• Exercise aim: All the data should be repeated exactly. Any image in it is left out.

• Raw data:
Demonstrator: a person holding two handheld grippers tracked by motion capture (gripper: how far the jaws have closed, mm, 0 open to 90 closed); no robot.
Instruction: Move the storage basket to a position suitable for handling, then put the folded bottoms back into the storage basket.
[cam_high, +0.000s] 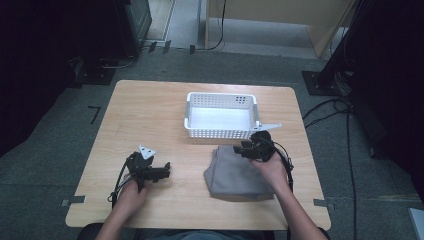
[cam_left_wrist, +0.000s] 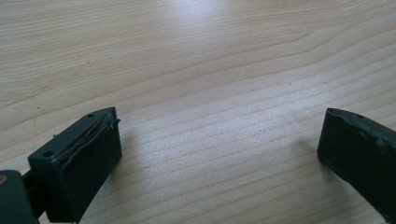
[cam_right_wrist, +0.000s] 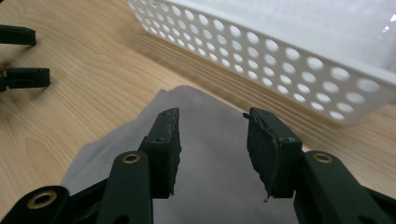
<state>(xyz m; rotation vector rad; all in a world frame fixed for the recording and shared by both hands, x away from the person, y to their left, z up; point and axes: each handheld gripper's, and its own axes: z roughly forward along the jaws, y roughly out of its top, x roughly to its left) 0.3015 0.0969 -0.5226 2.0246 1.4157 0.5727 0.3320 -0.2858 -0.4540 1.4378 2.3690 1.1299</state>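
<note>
Fig., L to R. Table (cam_high: 150, 107): pale wood-grain top w/ rounded corners, matte, standing on grey carpet; the gripper views show fine straight grain lines.

L gripper (cam_high: 165, 171): black, w/ grey three-cornered plate on top, held in the person's left hand (cam_high: 131, 192) at the near-left part of the table, jaws pointing toward the cloth. In the L gripper view its two blocky black jaws, w/ worn, frayed pad edges, stand wide apart over bare wood, nothing betw. them.

Grey cloth (cam_high: 235, 175): soft, matte, smooth-woven, folded to a rough rectangle w/ a narrower far end, lying flat at near-right of centre, just in front of the basket and apart from it.

Basket (cam_high: 220, 131): white plastic, rectangular, walls perforated w/ rows of round holes, interior plain white; sits mid-table beyond the cloth. In the R gripper view its long wall (cam_right_wrist: 280, 56) runs diagonally past the cloth's far edge (cam_right_wrist: 187, 93).

R gripper (cam_high: 240, 149): black, held in the right hand (cam_high: 270, 167) over the cloth's far end, near the basket's front wall. In the R gripper view (cam_right_wrist: 212, 140) its jaws are parted about halfway, pads rough-edged, holding nothing; grey cloth lies below the gap.

Surrounds: black cables (cam_high: 330, 107) on carpet at R; dark equipment stands to both sides; pale wooden furniture (cam_high: 280, 20) at back
</note>
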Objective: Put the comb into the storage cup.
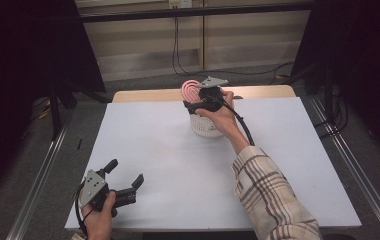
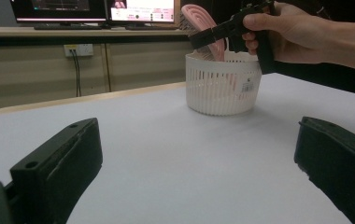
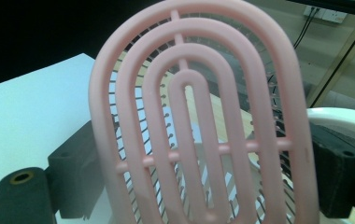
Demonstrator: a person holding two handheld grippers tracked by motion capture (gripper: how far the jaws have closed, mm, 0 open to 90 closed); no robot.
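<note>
A pink vented hairbrush (image 1: 190,89) stands head-up in a white slotted basket (image 1: 205,127) at the far middle of the white table (image 1: 168,160). My right gripper (image 1: 190,104) is held over the basket, its jaws pressed against both edges of the brush head (image 3: 199,116). The left gripper view shows the same grip (image 2: 208,35) on the brush (image 2: 203,18) above the basket (image 2: 222,86). My left gripper (image 1: 126,171) rests near the table's front left corner, open, nothing between its jaws (image 2: 196,140).
The white board lies on a wooden table whose far edge (image 1: 148,95) shows behind it. Metal rails run along both sides of the floor. Monitors (image 2: 96,9) and a wall socket with cables stand beyond the table.
</note>
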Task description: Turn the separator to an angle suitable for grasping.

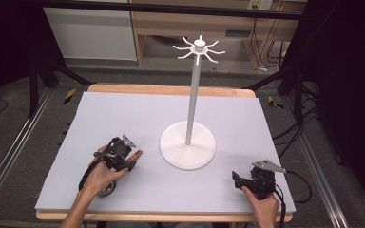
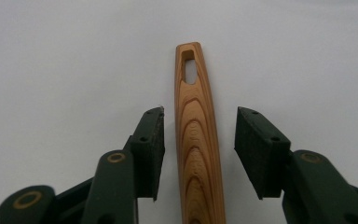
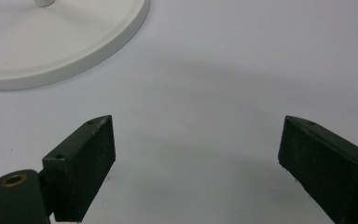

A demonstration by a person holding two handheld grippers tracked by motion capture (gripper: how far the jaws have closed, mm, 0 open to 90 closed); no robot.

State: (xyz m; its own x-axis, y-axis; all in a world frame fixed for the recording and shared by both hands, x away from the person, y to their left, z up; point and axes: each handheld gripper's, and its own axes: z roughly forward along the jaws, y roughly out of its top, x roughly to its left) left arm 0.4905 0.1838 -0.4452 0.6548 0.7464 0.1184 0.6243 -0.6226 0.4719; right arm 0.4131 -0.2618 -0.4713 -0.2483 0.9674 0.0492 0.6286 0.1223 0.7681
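Left gripper view: claw (image 2: 199, 135) straddles wooden handle (image 2: 196, 140)

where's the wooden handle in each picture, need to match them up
High view: the wooden handle pokes out of the left gripper, left of the white stand base.
Left gripper view: centre, running upward between the open jaws.
Right gripper view: not in it.
Shared landmark: the pale mat.

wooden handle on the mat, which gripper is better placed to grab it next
Left. The left gripper is open with the wooden handle lying between its jaws. The right gripper is open over bare mat, beside the stand's base.
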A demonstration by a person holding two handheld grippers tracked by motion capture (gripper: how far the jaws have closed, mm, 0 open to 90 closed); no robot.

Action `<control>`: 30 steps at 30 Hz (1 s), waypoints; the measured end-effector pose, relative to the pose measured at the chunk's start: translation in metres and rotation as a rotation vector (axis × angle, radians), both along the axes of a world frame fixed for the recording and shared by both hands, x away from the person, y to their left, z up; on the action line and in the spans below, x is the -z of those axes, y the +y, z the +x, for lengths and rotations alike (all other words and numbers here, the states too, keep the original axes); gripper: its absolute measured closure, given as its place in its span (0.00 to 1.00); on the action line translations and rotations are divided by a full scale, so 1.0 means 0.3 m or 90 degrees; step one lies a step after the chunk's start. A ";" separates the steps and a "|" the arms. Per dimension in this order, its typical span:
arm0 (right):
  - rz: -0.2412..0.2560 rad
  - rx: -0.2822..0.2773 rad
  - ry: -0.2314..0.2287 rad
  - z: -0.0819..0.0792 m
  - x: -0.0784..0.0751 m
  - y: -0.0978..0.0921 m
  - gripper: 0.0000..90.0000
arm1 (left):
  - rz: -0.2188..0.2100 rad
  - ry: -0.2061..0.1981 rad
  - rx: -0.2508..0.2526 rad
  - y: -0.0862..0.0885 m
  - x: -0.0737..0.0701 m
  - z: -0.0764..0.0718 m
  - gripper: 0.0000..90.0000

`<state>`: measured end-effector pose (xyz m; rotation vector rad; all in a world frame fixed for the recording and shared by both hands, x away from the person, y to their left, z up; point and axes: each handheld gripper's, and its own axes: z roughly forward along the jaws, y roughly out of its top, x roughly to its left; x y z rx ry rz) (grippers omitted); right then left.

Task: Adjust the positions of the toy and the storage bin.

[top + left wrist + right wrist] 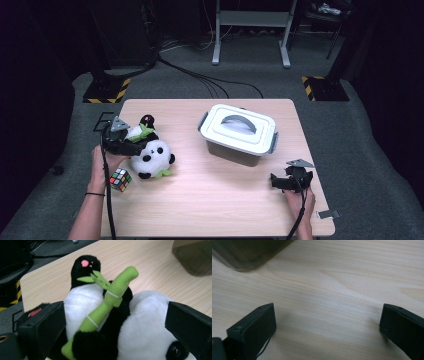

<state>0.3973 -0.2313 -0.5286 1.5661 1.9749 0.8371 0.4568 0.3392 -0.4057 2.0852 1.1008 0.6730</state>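
panda [147, 322]: fluffy plush | table [342, 277]: smooth matt wood-grain | box [239, 134]: glossy plastic

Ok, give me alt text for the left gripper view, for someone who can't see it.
A plush panda holding a green bamboo stalk lies between the open jaws of the left claw, on a light wooden table. A corner of a translucent storage box shows at upper right.

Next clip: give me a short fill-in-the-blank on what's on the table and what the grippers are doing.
1. The left gripper has its fingers wide around the plush ____.
2. The toy holds a green ____ stalk.
3. The box's white lid is ____.
4. Beside the left hand lies a Rubik's ____.

Missing words: panda; bamboo; on; cube.
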 end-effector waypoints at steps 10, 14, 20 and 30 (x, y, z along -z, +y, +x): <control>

• Response to the exercise:
Demonstrator: a person holding two handheld grippers tracked by motion capture (gripper: how far the jaws have closed, mm, 0 open to 90 closed); no robot.
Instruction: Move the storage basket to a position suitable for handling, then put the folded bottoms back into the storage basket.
[cam_high, +0.000s] 
[cam_left_wrist, +0.000s] 
[cam_right_wrist, +0.000s] 
<state>(xyz m; rotation vector rad; all in a world frame fixed for the recording and shared by both hands, x away from the person, y to their left, z up; point and axes: each handheld gripper's, and its own axes: z roughly forward along the jaws, y roughly out of its top, x roughly to its left) 0.3015 0.0969 -0.5226 2.0246 1.4157 0.5727 0.3320 -0.2858 -0.4540 1.4378 2.3690 1.1299</state>
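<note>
Fig., L to R. Table (cam_high: 150, 107): pale wood-grain top w/ rounded corners, matte, standing on grey carpet; the gripper views show fine straight grain lines.

L gripper (cam_high: 165, 171): black, w/ grey three-cornered plate on top, held in the person's left hand (cam_high: 131, 192) at the near-left part of the table, jaws pointing toward the cloth. In the L gripper view its two blocky black jaws, w/ worn, frayed pad edges, stand wide apart over bare wood, nothing betw. them.

Grey cloth (cam_high: 235, 175): soft, matte, smooth-woven, folded to a rough rectangle w/ a narrower far end, lying flat at near-right of centre, just in front of the basket and apart from it.

Basket (cam_high: 220, 131): white plastic, rectangular, walls perforated w/ rows of round holes, interior plain white; sits mid-table beyond the cloth. In the R gripper view its long wall (cam_right_wrist: 280, 56) runs diagonally past the cloth's far edge (cam_right_wrist: 187, 93).

R gripper (cam_high: 240, 149): black, held in the right hand (cam_high: 270, 167) over the cloth's far end, near the basket's front wall. In the R gripper view (cam_right_wrist: 212, 140) its jaws are parted about halfway, pads rough-edged, holding nothing; grey cloth lies below the gap.

Surrounds: black cables (cam_high: 330, 107) on carpet at R; dark equipment stands to both sides; pale wooden furniture (cam_high: 280, 20) at back
</note>
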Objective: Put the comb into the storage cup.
Demonstrator: a person holding two handheld grippers tracked by motion capture (gripper: how far the jaws have closed, mm, 0 open to 90 closed); no robot.
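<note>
A pink vented hairbrush (image 1: 190,89) stands head-up in a white slotted basket (image 1: 205,127) at the far middle of the white table (image 1: 168,160). My right gripper (image 1: 190,104) is held over the basket, its jaws pressed against both edges of the brush head (image 3: 199,116). The left gripper view shows the same grip (image 2: 208,35) on the brush (image 2: 203,18) above the basket (image 2: 222,86). My left gripper (image 1: 126,171) rests near the table's front left corner, open, nothing between its jaws (image 2: 196,140).
The white board lies on a wooden table whose far edge (image 1: 148,95) shows behind it. Metal rails run along both sides of the floor. Monitors (image 2: 96,9) and a wall socket with cables stand beyond the table.
</note>
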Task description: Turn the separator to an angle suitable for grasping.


A demonstration by a person holding two handheld grippers tracked by motion capture (gripper: how far the jaws have closed, mm, 0 open to 90 closed); no robot.

State: (xyz m; its own x-axis, y-axis; all in a world frame fixed for the recording and shared by both hands, x away from the person, y to their left, z up; point and axes: each handheld gripper's, and its own axes: z roughly forward along the jaws, y roughly out of its top, x roughly to its left) left arm 0.4905 0.1838 -0.4452 0.6548 0.7464 0.1184 0.6243 -0.6226 0.4719; right arm 0.4131 -0.2618 -0.4713 -0.2483 0.9674 0.0492 0.6286 0.1223 0.7681
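Left gripper view: claw (image 2: 199, 135) straddles wooden handle (image 2: 196, 140)

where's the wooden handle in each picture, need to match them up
High view: the wooden handle pokes out of the left gripper, left of the white stand base.
Left gripper view: centre, running upward between the open jaws.
Right gripper view: not in it.
Shared landmark: the pale mat.

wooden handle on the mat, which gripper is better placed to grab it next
Left. The left gripper is open with the wooden handle lying between its jaws. The right gripper is open over bare mat, beside the stand's base.
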A demonstration by a person holding two handheld grippers tracked by motion capture (gripper: how far the jaws have closed, mm, 0 open to 90 closed); no robot.

Action `<control>`: 30 steps at 30 Hz (1 s), waypoints; the measured end-effector pose, relative to the pose measured at the chunk's start: translation in metres and rotation as a rotation vector (axis × angle, radians), both along the axes of a world frame fixed for the recording and shared by both hands, x away from the person, y to their left, z up; on the action line and in the spans below, x is the -z of those axes, y the +y, z the +x, for lengths and rotations alike (all other words and numbers here, the states too, keep the original axes); gripper: its absolute measured closure, given as its place in its span (0.00 to 1.00); on the action line translations and rotations are divided by a full scale, so 1.0 means 0.3 m or 90 degrees; step one lies a step after the chunk's start. A ";" separates the steps and a "|" the arms. Per dimension in this order, its typical span:
arm0 (right):
  - rz: -0.2412..0.2560 rad
  - rx: -0.2822..0.2773 rad
  - ry: -0.2314..0.2287 rad
  - z: -0.0819..0.0792 m
  - x: -0.0784..0.0751 m
  - y: -0.0978..0.0921 m
  - gripper: 0.0000..90.0000
arm1 (left):
  - rz: -0.2188..0.2100 rad
  - ry: -0.2061..0.1981 rad
  - rx: -0.2508..0.2526 rad
  - y: -0.0862..0.0885 m
  - x: -0.0737..0.0701 m
  - z: -0.0764..0.0718 m
  - gripper: 0.0000..90.0000

`<state>`: measured end-effector pose (xyz m; rotation vector rad; all in a world frame fixed for the recording and shared by both hands, x away from the person, y to their left, z up; point and axes: each handheld gripper's, and its own axes: z roughly forward along the jaws, y roughly out of its top, x roughly to its left; x y z rx ry rz) (grippers omitted); right then left.

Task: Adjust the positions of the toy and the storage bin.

[top + left wrist + right wrist] 

<state>0.3973 -0.2313 -0.5286 1.5661 1.9749 0.8371 0.4568 0.3392 -0.4057 2.0852 1.1008 0.6730</state>
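panda [147, 322]: fluffy plush | table [342, 277]: smooth matt wood-grain | box [239, 134]: glossy plastic

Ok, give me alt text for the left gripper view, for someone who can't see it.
A plush panda holding a green bamboo stalk lies between the open jaws of the left claw, on a light wooden table. A corner of a translucent storage box shows at upper right.

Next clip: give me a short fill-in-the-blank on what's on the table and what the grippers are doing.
1. The left gripper has its fingers wide around the plush ____.
2. The toy holds a green ____ stalk.
3. The box's white lid is ____.
4. Beside the left hand lies a Rubik's ____.

Missing words: panda; bamboo; on; cube.
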 end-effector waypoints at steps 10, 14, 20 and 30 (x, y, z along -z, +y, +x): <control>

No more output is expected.